Standardised packaging is intended to reduce the attractiveness of tobacco products, eliminate tobacco packaging as a form of advertising, and increase the visibility and effectiveness of pictorial health warnings.

More importantly, the Alliance says, by restricting the tobacco industry’s ability to market to young people, it reduces smoking by youth.

Fifteen other countries already require standardised tobacco packaging: Australia, France, the United Kingdom, Norway, Ireland, Hungary, New Zealand, Turkey, Saudi Arabia, Singapore, Canada, Uruguay, Slovenia, Belgium and Israel. At least 13 others are in varying stages of introducing standardised packaging laws, the Alliance says. 

Singapore intends to make standardised tobacco packaging mandatory from July 1 next year.

“Singapore and Thailand have blazed a path that neighbouring Asean countries must follow,” said Dr Dorotheo. 

The prevalence of tobacco use is high in Thailand, with over 11 million smokers, or an estimated one out of every five adults.

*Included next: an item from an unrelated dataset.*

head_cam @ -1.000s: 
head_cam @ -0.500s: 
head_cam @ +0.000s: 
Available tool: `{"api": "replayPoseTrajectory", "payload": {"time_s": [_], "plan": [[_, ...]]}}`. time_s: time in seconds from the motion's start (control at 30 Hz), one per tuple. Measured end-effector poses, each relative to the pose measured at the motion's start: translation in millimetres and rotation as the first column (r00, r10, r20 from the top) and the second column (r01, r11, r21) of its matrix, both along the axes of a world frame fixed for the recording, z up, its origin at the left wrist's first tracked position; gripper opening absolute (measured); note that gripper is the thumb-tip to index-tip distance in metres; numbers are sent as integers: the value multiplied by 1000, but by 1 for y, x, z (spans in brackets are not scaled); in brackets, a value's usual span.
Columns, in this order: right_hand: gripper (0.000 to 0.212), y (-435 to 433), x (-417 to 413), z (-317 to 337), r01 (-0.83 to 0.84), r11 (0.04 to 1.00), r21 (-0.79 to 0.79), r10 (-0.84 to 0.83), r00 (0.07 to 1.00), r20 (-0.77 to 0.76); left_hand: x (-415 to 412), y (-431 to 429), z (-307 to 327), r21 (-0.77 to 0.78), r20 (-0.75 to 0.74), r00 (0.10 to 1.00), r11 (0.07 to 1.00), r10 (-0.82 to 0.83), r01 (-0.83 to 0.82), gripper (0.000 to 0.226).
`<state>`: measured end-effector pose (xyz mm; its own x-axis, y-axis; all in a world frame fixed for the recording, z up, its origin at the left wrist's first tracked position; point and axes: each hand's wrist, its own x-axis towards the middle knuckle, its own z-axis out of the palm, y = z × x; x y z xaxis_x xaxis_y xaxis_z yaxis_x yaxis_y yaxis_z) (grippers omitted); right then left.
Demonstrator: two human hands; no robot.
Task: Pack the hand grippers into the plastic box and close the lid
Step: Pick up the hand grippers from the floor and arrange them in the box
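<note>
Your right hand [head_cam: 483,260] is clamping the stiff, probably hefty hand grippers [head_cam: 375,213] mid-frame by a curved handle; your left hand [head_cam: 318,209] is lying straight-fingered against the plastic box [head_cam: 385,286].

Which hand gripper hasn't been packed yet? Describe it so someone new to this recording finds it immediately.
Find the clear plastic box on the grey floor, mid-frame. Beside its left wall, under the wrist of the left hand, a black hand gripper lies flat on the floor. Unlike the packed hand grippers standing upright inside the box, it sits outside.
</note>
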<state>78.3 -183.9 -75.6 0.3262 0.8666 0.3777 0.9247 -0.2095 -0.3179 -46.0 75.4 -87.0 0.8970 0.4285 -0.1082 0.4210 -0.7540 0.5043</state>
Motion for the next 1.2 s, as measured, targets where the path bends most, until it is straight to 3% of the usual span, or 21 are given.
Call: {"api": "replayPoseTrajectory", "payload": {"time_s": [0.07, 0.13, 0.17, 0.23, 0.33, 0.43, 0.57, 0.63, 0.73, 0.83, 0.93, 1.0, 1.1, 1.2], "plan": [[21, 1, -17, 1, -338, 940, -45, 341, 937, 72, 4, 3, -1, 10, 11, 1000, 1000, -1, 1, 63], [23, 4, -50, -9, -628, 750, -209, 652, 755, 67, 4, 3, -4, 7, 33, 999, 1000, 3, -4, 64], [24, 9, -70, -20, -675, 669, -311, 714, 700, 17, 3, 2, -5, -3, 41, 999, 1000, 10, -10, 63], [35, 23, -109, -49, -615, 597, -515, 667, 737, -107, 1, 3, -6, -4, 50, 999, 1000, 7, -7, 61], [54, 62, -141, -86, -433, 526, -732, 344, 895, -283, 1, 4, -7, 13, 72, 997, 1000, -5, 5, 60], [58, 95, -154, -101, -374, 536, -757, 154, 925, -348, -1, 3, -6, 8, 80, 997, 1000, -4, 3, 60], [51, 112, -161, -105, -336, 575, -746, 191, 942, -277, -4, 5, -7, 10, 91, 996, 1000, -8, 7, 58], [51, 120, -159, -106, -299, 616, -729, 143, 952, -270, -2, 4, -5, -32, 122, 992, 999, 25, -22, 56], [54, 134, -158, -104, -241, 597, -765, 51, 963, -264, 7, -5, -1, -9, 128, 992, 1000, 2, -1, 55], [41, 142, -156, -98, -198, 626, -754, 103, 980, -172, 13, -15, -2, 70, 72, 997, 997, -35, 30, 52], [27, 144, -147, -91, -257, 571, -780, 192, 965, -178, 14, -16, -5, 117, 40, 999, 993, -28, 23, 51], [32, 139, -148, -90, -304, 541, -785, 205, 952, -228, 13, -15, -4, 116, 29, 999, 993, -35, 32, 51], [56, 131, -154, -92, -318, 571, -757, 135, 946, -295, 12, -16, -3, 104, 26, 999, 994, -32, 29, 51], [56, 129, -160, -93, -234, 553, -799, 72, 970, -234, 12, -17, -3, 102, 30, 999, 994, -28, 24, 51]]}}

Nearly 50% of men between 35 and 54 years old smoke, public health data shows.

Of particular concern is the persistently high rate of tobacco use among young people — one out of every six Thais between the ages of 13 and 17 uses tobacco.

Last year, a total of 54,512 people died from diseases caused by smoking, according to the Ministry of Public Health.

A law prohibiting smoking at home came into effect on Aug 20 in a bid to reduce deaths caused by second-hand smoke.

Smokers will be given 90 days to refrain from the habit which puts their relatives at serious health risk, according to the 2019 Family Development and Protection Act announced in the Royal Gazette on May 22.

It is not clear how the law will be enforced.

Those who violate the law can be tried in either the juvenile or criminal courts. While no penalty has been fixed yet, the court can order violators to stop smoking in the house and/or undertake a course to quit smoking.